» **Description of the task**: This exercise asks for every record to be output again exactly.
Segment Start: Extracted records
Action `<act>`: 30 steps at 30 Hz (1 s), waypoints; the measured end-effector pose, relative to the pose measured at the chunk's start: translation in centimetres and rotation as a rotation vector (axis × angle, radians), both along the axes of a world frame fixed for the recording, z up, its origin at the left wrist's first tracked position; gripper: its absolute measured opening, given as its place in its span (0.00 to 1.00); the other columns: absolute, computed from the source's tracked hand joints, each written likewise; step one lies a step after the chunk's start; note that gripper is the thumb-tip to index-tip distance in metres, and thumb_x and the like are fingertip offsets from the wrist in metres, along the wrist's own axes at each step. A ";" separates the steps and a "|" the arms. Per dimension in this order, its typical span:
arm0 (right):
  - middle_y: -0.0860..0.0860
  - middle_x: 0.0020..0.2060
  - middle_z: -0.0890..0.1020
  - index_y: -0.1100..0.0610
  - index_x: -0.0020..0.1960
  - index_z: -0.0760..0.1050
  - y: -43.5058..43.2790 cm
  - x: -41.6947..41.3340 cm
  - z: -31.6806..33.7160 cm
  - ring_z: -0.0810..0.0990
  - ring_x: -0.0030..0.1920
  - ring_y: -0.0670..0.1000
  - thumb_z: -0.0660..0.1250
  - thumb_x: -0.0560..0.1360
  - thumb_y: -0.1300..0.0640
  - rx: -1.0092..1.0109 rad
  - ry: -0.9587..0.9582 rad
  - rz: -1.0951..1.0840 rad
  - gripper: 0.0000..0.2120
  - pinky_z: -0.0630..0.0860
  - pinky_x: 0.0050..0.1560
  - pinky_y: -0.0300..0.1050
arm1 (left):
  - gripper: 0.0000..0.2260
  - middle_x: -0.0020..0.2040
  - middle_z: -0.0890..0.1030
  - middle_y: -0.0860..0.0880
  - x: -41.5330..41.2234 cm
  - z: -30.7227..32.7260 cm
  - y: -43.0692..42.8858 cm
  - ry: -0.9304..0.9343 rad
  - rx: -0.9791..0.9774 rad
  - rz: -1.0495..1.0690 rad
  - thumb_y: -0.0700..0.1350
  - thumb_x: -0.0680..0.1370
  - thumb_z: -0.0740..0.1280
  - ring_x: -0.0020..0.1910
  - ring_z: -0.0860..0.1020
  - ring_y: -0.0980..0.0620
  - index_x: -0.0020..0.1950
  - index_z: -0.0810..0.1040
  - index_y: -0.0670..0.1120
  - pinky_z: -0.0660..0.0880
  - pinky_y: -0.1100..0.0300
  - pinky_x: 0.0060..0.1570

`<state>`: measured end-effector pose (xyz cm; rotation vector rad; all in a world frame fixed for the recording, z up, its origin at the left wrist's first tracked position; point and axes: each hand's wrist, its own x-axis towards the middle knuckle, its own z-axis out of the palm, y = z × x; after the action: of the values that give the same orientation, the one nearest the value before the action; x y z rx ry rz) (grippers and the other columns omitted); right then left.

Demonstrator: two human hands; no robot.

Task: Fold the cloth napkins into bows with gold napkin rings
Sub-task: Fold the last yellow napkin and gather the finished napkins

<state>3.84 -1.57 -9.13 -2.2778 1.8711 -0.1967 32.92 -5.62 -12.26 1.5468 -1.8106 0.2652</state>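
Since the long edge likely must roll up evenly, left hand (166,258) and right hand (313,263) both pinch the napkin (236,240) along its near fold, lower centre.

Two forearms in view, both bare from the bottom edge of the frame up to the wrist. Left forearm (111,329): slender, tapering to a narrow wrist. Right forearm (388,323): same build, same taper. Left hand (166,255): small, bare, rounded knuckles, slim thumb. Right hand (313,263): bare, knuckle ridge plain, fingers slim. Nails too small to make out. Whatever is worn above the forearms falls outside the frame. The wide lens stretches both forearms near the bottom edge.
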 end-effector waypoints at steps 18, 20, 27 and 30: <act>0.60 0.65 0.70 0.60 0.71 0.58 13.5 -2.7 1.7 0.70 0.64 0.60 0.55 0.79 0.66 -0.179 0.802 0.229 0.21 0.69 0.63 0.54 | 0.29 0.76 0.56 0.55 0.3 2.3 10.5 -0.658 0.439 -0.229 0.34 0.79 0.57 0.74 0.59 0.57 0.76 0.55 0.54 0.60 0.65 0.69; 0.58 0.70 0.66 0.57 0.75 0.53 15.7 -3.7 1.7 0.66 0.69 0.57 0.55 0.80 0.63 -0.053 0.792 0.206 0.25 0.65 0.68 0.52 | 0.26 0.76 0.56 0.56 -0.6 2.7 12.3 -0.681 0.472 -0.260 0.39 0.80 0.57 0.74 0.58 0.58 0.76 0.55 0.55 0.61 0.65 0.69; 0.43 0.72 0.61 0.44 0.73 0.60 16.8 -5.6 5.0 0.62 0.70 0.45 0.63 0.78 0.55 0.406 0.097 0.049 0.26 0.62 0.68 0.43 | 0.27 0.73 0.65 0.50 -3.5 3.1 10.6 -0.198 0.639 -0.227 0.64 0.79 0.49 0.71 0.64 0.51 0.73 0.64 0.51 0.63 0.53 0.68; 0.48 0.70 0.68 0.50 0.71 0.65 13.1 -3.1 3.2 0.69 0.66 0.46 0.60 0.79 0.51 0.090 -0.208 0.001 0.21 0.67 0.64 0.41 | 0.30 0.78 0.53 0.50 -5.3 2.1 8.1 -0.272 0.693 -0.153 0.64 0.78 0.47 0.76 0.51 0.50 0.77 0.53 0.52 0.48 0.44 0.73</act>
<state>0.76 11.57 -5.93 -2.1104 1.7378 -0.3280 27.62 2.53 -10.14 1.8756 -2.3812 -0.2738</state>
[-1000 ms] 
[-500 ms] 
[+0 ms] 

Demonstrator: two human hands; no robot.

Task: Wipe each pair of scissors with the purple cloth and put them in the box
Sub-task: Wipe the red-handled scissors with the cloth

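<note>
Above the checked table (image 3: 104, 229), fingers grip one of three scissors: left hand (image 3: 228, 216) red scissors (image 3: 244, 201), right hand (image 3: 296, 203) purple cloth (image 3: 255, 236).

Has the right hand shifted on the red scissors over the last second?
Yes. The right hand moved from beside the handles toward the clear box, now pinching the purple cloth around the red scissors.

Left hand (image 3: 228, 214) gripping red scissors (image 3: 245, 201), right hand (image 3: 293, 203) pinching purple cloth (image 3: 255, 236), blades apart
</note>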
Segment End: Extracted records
» **Response area**:
Action `<act>`: 30 steps at 30 Hz (1 s), waypoints; the measured end-effector pose, relative to the pose measured at the chunk's start: translation in centimetres and rotation as a rotation vector (axis × angle, radians), both along the axes of a world frame fixed for the recording, z up, its origin at the left wrist's first tracked position; gripper: its absolute measured opening, given as its place in its span (0.00 to 1.00); the other columns: absolute, computed from the source's tracked hand joints, each written likewise; step one lies a step after the chunk's start; note that gripper is the thumb-tip to index-tip distance in metres, and thumb_x and the like are fingertip offsets from the wrist in metres, along the wrist's own axes at each step. A ";" separates the steps and a "|" the arms. Per dimension in this order, its typical span:
arm0 (right):
  - middle_y: -0.0860..0.0860
  - middle_x: 0.0020..0.2060
  - middle_z: -0.0890..0.1020
  - index_y: -0.1100..0.0610
  - index_x: -0.0020..0.1960
  - index_z: -0.0760..0.1050
  - y: -43.5058..43.2790 cm
  - x: -41.6947..41.3340 cm
  - z: -31.6806..33.7160 cm
  - ring_z: -0.0810..0.0990
  - ring_x: -0.0030..0.1920
  - ring_y: -0.0670..0.1000
  - thumb_z: -0.0660..0.1250
  - thumb_x: -0.0560..0.1360
  - thumb_y: -0.1300..0.0640
  - rx: -1.0092..1.0109 rad
  - ry: -0.9587..0.9582 rad
  - rz: -1.0951..1.0840 rad
  - gripper: 0.0000..0.2120
  - pinky_z: -0.0630..0.0860
  - pinky_x: 0.0050..0.1560
  - pinky_y: -0.0300..0.1050
arm1 (left):
  - gripper: 0.0000..0.2260
  - middle_x: -0.0020..0.2040
  - middle_z: -0.0890..0.1030
  - middle_y: -0.0860..0.0880
  - x: -41.5330..41.2234 cm
  - z: -30.7227..32.7260 cm
  - y: -43.0692..42.8858 cm
  - ry: -0.9304..0.9343 rad
  - rx: -0.9791..0.9774 rad
  - rz: -1.0495..1.0690 rad
  - thumb_y: -0.0700..0.1350
  - thumb_x: -0.0680..0.1370
  - thumb_z: -0.0740..0.1280
  - ring_x: -0.0020..0.1910
  - ring_z: -0.0860..0.1020
  - ring_y: -0.0980..0.0620
  - index_x: -0.0020..0.1950
  - index_z: -0.0810..0.1040
  - index_y: -0.0670..0.1120
  - pinky_z: -0.0660..0.0880
  - pinky_y: -0.1100..0.0300
  - pinky_x: 0.0060..0.1570

`<state>`: measured end-effector pose (xyz cm; rotation vector rad; all in a world frame fixed for the recording, z up, its origin at the left wrist's first tracked position; point and axes: each hand's wrist, its own x-axis towards the middle knuckle, its own z-axis out of the palm, y = z × x; after the action: of the values that give the same orientation, the one nearest the value before the action; x y z rx ry rz) (grippers and the other columns omitted); right then left.

Demonstrator: two human hands; no robot.

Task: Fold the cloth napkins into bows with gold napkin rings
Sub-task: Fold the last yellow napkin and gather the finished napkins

<state>3.84 -1.57 -9.13 -2.2778 1.8711 -0.1967 32.92 -5.62 -12.26 1.5468 -1.8106 0.2652</state>
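Since the long edge likely must roll up evenly, left hand (166,258) and right hand (313,263) both pinch the napkin (236,240) along its near fold, lower centre.

Two forearms in view, both bare from the bottom edge of the frame up to the wrist. Left forearm (111,329): slender, tapering to a narrow wrist. Right forearm (388,323): same build, same taper. Left hand (166,255): small, bare, rounded knuckles, slim thumb. Right hand (313,263): bare, knuckle ridge plain, fingers slim. Nails too small to make out. Whatever is worn above the forearms falls outside the frame. The wide lens stretches both forearms near the bottom edge.
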 end-effector waypoints at steps 18, 20, 27 and 30: <act>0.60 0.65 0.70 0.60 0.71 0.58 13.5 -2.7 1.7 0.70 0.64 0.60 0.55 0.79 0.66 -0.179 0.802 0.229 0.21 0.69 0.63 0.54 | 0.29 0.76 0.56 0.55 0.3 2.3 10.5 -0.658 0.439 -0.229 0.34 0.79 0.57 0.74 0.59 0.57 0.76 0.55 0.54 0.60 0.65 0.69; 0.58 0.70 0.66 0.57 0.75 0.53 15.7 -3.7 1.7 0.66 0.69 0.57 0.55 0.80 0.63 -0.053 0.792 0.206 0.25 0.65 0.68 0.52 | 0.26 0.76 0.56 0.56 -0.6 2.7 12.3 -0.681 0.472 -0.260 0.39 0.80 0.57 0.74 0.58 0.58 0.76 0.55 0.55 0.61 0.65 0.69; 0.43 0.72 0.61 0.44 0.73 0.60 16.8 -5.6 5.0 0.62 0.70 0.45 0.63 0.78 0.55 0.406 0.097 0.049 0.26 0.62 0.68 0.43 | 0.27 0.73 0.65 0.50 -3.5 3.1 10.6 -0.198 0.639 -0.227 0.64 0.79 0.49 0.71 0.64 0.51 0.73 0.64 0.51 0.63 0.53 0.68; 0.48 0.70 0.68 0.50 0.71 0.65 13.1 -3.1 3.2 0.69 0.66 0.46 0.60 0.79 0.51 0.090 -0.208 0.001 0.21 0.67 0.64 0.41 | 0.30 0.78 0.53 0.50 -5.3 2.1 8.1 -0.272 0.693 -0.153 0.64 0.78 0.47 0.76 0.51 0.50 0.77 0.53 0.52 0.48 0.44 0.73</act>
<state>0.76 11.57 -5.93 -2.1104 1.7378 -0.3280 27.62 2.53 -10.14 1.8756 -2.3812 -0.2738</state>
[-1000 ms] 
[-500 ms] 
[+0 ms] 

Demonstrator: two human hands; no robot.

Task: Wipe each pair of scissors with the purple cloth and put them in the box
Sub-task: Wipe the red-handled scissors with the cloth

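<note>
Above the checked table (image 3: 104, 229), fingers grip one of three scissors: left hand (image 3: 228, 216) red scissors (image 3: 244, 201), right hand (image 3: 296, 203) purple cloth (image 3: 255, 236).

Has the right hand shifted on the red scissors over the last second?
Yes. The right hand moved from beside the handles toward the clear box, now pinching the purple cloth around the red scissors.

Left hand (image 3: 228, 214) gripping red scissors (image 3: 245, 201), right hand (image 3: 293, 203) pinching purple cloth (image 3: 255, 236), blades apart
</note>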

The exercise has been fully answered.